Definition for Rheumatoid Arthritis Erosions Imaged with High Resolution Peripheral Quantitative Computed Tomography and Interreader Reliability for Detection and Measurement.

OBJECTIVE: High-resolution peripheral quantitative computed tomography (HR-pQCT) sensitively detects erosions in rheumatoid arthritis (RA); however, nonpathological cortical bone disruptions are potentially misclassified as erosive. Our objectives were to set and test a definition for pathologic cortical bone disruptions in RA and to standardize reference landmarks for measuring erosion size.

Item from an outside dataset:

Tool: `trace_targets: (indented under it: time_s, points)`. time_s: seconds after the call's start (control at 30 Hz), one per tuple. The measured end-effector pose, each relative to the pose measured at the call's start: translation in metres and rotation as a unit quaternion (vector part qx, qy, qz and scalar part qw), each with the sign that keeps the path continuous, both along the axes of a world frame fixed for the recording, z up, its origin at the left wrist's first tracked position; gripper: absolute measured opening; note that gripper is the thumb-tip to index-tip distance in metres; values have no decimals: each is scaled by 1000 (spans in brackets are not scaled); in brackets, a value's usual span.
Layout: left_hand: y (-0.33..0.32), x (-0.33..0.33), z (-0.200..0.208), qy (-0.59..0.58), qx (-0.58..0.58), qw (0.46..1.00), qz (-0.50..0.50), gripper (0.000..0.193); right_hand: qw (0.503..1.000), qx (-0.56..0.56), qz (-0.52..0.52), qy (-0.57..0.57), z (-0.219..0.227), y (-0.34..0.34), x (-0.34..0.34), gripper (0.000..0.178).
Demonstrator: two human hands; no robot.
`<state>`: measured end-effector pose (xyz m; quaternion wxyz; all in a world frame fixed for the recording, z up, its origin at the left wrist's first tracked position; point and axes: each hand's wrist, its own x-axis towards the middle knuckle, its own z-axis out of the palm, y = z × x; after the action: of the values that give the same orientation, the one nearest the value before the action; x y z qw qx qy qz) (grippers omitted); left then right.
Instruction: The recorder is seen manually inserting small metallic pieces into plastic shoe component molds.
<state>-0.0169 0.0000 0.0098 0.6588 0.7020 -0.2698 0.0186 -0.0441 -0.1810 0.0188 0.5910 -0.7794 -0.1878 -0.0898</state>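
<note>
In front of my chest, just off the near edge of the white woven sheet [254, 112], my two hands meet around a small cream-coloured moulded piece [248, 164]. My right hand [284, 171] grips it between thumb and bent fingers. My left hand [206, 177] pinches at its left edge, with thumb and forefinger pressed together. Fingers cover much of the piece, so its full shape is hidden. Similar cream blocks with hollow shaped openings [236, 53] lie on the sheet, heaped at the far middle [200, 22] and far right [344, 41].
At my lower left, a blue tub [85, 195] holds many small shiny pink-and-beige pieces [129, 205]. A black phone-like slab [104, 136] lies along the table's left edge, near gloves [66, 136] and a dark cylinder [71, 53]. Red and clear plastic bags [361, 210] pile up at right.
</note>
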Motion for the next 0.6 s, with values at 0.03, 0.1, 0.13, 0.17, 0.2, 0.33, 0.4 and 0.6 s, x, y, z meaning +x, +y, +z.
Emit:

METHODS: HR-pQCT images of metacarpophalangeal joints of RA and control subjects were used in an iterative process to achieve consensus on the definition and reference landmarks. Independent readers (n = 11) applied the definition to score 58 joints and measure pathologic erosions in 2 perpendicular multiplanar reformations for their maximum width and depth. Interreader reliability for erosion detection and variability in measurements between readers [root mean square coefficient of variation (RMSCV), intraclass correlation (ICC)] were calculated.

RESULTS: Pathologic erosions were defined as cortical breaks extending over a minimum of 2 consecutive slices in perpendicular planes, with underlying trabecular bone loss and a nonlinear shape. Interreader agreement for classifying pathologic erosions was 90.2%, whereas variability for width and depth erosion assessment was observed (RMSCV perpendicular width 12.3%, axial width 20.6%, perpendicular depth 24.0%, axial depth 22.2%; ICC perpendicular width 0.206, axial width 0.665, axial depth 0.871, perpendicular depth 0.783). Mean erosion width was 1.84 mm (range 0.16-8.90) and mean depth was 1.86 mm (range 0.30-8.00).

CONCLUSION: We propose a new definition for erosions visualized with HR-pQCT imaging. Interreader reliability for erosion detection is good, but further refinement of selection of landmarks for erosion size measurement, or automated volumetric methods, will be pursued.